Gerindo a sua consciência numa livre relação com as suas convicções, o país, os
valores, a vida.
Nada
foi fácil, nada foi de borla, para alguns foi duro. Digo sempre que se as
paredes ou as árvores do pátio pudessem falar, escrevia-se um farto (e
suculento) episódio da história recente.
Tudo
isto deixou — e continua a deixar — uma marca. Uma quase herança, algo de
parecido com uma “responsabilidade”. De algum modo prosseguir o legado da casa.

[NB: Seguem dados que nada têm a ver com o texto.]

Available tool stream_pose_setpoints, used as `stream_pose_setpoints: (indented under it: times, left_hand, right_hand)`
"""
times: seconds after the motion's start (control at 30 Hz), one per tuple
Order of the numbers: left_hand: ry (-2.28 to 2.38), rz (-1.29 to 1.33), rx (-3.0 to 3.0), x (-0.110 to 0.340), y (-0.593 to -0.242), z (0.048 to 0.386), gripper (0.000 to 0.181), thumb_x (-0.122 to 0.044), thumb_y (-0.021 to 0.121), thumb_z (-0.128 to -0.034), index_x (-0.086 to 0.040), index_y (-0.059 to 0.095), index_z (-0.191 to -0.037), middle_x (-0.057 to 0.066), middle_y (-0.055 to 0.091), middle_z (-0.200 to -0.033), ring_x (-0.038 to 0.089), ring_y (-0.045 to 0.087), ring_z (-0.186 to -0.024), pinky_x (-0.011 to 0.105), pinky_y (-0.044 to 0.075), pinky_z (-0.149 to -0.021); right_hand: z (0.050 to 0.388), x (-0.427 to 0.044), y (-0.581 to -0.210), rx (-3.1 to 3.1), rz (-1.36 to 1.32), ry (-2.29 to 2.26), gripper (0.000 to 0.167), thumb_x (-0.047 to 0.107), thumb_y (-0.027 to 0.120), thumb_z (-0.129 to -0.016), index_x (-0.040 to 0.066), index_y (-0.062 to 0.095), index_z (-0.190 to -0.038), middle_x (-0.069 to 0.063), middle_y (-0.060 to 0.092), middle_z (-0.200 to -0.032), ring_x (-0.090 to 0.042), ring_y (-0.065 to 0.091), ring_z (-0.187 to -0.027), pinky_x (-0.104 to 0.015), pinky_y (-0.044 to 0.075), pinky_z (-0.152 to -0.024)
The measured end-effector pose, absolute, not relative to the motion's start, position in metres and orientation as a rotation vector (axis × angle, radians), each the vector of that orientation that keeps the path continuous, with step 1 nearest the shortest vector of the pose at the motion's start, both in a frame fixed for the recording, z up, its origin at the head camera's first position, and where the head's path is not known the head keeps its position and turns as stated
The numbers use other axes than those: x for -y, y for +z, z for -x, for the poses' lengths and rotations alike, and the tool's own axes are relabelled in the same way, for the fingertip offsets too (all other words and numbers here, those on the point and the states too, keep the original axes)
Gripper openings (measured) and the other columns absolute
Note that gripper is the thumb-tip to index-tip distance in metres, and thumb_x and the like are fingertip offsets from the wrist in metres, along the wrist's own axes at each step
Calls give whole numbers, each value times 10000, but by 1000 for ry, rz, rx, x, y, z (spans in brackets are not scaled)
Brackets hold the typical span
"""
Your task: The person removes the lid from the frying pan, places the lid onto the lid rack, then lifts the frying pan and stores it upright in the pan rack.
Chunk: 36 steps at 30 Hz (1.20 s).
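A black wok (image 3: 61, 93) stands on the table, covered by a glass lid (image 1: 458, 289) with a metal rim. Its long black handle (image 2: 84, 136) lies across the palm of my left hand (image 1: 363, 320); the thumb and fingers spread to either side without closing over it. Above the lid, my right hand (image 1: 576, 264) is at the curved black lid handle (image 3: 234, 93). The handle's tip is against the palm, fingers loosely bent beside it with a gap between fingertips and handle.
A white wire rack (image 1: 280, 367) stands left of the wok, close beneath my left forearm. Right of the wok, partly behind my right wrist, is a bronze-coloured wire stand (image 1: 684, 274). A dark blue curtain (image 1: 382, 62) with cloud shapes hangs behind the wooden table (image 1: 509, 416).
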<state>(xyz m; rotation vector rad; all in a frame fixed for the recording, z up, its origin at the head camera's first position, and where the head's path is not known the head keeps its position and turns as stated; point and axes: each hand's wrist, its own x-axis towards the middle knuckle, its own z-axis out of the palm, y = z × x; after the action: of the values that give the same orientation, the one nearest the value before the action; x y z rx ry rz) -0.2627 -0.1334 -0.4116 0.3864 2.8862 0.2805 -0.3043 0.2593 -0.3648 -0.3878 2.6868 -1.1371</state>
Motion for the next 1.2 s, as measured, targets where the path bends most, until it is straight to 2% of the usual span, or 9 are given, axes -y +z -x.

Sem o trair, nem atraiçoar a independência com que nunca deixou de ser
levantado.
Que
tarefa.
4. Lembrei-me hoje do
pátio porque houve festa. E alguma comoção derramada sobre o casamento de um
benjamim e, feito inédito por aqui, em boda bilingue, que o benjamim
escolheu uma Katharina vienense (hoje as coisas estão assim, filhos pelo mundo,
mais sangue estrangeiro na família, netos poliglotas, muitas cidades europeias
ao mesmo tempo, novos costumes).
Mas
tal como ocorre há muitos anos, o pátio mais uma vez esteve à altura, os seus
personagens também. Na noite a escorrer nas janelas abertas sobre o jardim,
reeditaram-se gestos e costumes, havia rosas, ouviu-se Schubert tão
maravilhosamente cantado, bebeu-se, festejou-se só com amigos do peito. E coisa
(quase) de assombro, assistiu-se à dança de uma valsa (Strauss, who else?) miraculosamente dançada sobre a tábua larga
do soalho, um longo vestido seda de Viena acompanhando o movimento de um
cavalheiro enlevado, numa quase irreal sintonia de gestos e acordes. Foi
breve, fugaz, fugídio, como são os momentos de graça. E talvez de felicidade.
5. Num momento em que o
mundo não oferece — nem exibe — nenhuma confortável certeza, ser do pátio é
certamente uma delas.
PS: Caríssimo leitor, vou de férias (que é como quem diz). Outros
valores mais altos se levantam por agora. Até um regresso!